**What to do:**
Look through the material below. Copy every line with the string "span" in it.

**Data extract:**
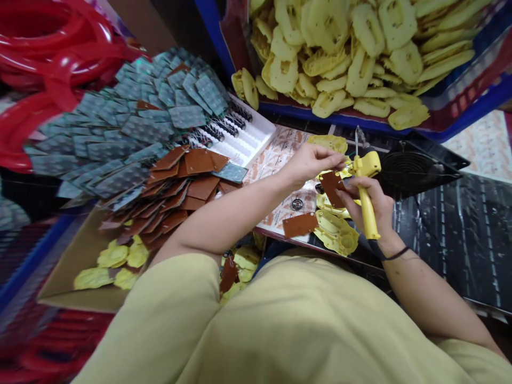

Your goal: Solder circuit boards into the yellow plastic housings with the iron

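My right hand (372, 202) is wrapped round a yellow soldering gun (368, 200), its thin metal tip pointing up and away from me. The same hand's thumb and fingers touch a brown circuit board (332, 188), which is tilted over yellow plastic parts. Just left of the gun, my left hand (310, 162) is closed in a pinch at the board's far edge; whatever it holds is too small to make out. Nearer me, a second brown board (300, 224) lies beside a yellow plastic shell (338, 232). A small black round part (297, 204) rests on the printed table surface (276, 160).
A blue crate (448, 130) full of yellow shells stands at the back. Stacked circuit boards (152, 106) and a white foam tray (250, 141) fill the left side. A cardboard box (64, 277) sits lower left. A black conveyor-like surface (460, 234) runs along the right.
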The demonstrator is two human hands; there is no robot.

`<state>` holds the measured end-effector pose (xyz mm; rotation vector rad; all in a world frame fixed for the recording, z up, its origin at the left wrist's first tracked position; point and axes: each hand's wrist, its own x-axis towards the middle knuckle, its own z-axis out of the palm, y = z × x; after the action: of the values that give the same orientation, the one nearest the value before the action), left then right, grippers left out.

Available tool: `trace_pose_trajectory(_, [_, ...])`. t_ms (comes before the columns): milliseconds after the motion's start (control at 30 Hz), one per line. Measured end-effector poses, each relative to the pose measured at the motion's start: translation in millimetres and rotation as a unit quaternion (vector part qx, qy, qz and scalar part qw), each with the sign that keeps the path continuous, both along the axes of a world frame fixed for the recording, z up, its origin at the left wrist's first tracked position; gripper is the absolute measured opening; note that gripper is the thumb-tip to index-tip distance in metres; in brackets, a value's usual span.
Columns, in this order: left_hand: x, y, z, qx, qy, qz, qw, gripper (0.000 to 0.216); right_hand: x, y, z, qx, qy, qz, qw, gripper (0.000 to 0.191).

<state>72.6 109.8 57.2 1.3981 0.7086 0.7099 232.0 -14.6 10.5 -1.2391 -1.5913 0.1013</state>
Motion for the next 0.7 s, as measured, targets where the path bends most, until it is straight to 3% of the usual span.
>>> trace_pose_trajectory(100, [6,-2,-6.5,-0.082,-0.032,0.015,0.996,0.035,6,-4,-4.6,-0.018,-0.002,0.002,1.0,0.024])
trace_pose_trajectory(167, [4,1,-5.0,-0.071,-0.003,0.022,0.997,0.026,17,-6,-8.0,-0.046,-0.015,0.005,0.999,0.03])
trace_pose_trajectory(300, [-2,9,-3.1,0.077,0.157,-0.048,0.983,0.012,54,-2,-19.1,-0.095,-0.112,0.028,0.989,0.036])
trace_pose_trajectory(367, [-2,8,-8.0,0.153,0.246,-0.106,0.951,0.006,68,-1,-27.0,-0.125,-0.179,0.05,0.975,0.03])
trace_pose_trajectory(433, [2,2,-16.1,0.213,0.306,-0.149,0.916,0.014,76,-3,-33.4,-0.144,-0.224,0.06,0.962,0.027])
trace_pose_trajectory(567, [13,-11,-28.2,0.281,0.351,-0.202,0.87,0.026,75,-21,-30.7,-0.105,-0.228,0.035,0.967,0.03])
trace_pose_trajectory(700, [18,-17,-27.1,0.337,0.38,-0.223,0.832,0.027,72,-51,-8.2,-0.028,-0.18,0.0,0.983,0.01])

**Exercise output:**
Available tool: `trace_pose_trajectory(_, [_, ...])`. t_ms (comes before the columns): milliseconds after the motion's start (control at 30 Hz), one per line. Measured end-effector poses, each relative to the pose measured at the motion's start: translation in millimetres and rotation as a unit quaternion (vector part qx, qy, qz and scalar part qw), each with the sign that keeps the path continuous, both along the axes of a world frame fixed for the recording, z up, its origin at the left wrist's first tracked position; gripper is the absolute measured opening; note that gripper is the thumb-tip to index-tip distance in metres; in brackets, a value's usual span.
Motion for the next 0.7 s, as measured, targets where the path bends most, until it is straight to 3% of the usual span.

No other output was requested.